Translations Translations
  • Russian: пу́рпур
  • Russian: багря́нка

purple (comparative purpler, superlative purplest)

  1. Having a colour/color that is a dark blend of red and blue.
    • 1908, W[illiam] B[lair] M[orton] Ferguson, chapter IV, in Zollenstein, New York, N.Y.: D. Appleton & Company, OCLC 731476803 ↗, page 40 ↗:
      So this was my future home, I thought! […] Backed by towering hills, the but faintly discernible purple line of the French boundary off to the southwest, a sky of palest Gobelin flecked with fat, fleecy little clouds, it in truth looked a dear little city; the city of one's dreams.
  2. (US politics) Not predominantly red or blue, but having a mixture of Democrat and Republican support, as in purple state, purple city.
    • 2010, Hal K. Rothman, The Making of Modern Nevada, University of Nevada Press, ISBN 978-0-87417-826-5, page 162 ↗:
      In the end, Nevada remained the quintessential purple state.

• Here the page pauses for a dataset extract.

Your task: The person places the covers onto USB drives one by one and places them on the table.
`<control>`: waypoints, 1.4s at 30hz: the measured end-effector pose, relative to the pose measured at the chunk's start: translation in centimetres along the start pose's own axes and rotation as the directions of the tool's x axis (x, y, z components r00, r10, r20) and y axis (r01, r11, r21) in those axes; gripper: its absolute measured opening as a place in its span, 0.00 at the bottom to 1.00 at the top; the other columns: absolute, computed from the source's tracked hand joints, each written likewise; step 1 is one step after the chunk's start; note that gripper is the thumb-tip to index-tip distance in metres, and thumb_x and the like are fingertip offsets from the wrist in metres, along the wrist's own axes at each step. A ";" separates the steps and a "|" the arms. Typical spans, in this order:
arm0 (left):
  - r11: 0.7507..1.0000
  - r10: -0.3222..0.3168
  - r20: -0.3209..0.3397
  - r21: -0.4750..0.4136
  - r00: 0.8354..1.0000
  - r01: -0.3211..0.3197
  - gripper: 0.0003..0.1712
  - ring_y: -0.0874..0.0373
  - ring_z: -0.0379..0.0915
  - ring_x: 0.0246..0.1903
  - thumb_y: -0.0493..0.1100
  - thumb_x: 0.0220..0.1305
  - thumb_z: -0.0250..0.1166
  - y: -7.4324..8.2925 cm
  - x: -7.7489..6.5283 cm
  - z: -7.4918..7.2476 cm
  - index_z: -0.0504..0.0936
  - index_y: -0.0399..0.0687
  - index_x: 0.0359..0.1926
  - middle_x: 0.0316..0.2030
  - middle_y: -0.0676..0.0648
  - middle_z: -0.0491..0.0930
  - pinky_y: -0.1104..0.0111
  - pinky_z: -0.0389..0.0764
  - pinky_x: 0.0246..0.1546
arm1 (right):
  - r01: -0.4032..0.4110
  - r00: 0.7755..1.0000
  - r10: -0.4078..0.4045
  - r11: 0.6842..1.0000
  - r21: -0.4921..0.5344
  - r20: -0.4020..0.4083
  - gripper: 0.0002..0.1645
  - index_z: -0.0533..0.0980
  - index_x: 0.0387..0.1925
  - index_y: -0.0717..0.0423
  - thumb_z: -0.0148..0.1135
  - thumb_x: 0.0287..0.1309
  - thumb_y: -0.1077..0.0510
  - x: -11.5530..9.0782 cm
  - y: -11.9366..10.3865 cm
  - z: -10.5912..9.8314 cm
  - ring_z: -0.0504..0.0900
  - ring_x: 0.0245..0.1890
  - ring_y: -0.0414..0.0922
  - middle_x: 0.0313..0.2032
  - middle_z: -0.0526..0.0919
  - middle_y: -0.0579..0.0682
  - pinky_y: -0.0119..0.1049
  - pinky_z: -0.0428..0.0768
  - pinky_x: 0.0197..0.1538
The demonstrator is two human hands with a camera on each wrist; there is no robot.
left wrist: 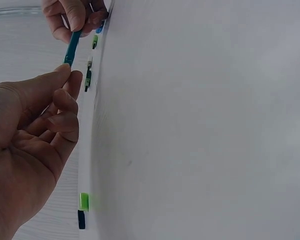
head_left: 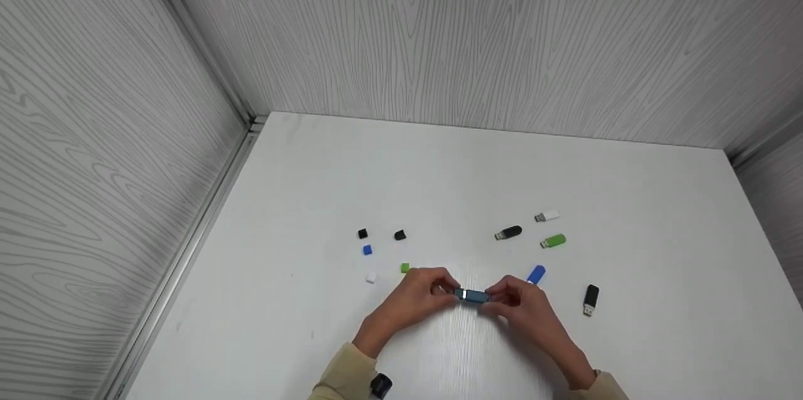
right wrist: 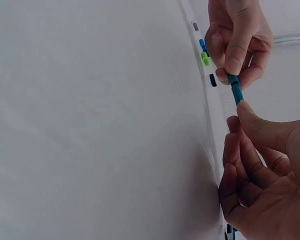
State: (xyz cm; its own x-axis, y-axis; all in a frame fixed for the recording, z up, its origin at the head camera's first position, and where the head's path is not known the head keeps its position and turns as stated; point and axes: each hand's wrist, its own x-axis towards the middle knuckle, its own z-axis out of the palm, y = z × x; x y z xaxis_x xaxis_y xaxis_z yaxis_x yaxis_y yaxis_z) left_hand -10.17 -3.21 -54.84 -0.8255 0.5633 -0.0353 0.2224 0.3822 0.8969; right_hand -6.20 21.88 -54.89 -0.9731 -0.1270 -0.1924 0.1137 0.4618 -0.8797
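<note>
Over the front middle of the white table, a teal USB stick lies level between both hands. My right hand pinches its far end between thumb and fingertips. The teal cap sits at the stick's left end, pinched by my left hand. A bright metal strip shows between cap and body in the head view; how deep the plug sits in the cap I cannot tell. In the left wrist view the teal stick bridges the two hands. Beyond my right hand lies a blue USB stick, partly covered.
Loose caps lie to the left: two black, one blue, one white, and a green cap beside my left hand. Rightward lie uncapped sticks: black, white, green, another black. Wood-grain panels enclose the table.
</note>
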 end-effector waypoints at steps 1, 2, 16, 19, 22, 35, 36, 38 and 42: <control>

On the maps that television used to illustrate political trends, Republican states were red and Democratic blue. Nevada blended the colors. It had a bright blue core in the heart of Las Vegas, surrounded by a purple suburban belt. Most of the rest of the state was bright red, especially in the rural counties.
  3. (in Netherlands and Belgium) Mixed between social democrats and liberals.
  4. Imperial; regal.
    • Hide in the dust thy purple pride.
  5. Blood-red; bloody.
    • c. 1591–1592, William Shakespeare, “The Third Part of Henry the Sixt, […]”, in Mr. William Shakespeares Comedies, Histories, & Tragedies: Published According to the True Originall Copies (First Folio), London: Printed by Isaac Iaggard, and Ed[ward] Blount, published 1623, OCLC 606515358 ↗, [Act V, scene vi], page 171 ↗, column 2:
      O may ſuch purple teares be alway ſhed
    • 1697, “The Sixth Book of the Æneis”, in John Dryden, transl., The Works of Virgil: Containing His Pastorals, Georgics, and Æneis. […], London: Printed for Jacob Tonson, […], OCLC 403869432 ↗, lines 133–134, page 366 ↗:
      Wars, horrid Wars I view; a field of Blood; / And Tyber rolling with a Purple Flood.
  6. (of language) Extravagantly ornate, like purple prose.
  7. (motor racing, of a sector, lap, etc.) Completed in the fastest time so far in a given session.
  • (having purple as its colour) nonpurple
Translations Verb

purple (purples, present participle purpling; past and past participle purpled)

  1. (intransitive) To turn purple in colour.
    • 1999, David Edelstein, In Nomine: Corporeal Player's Guide, Steve Jackson Games, ISBN 1-55634-389-2, page 8:
      The gang leader purpled and raised his gun.
  2. (transitive) To dye purple.
  3. (transitive) To clothe in purple.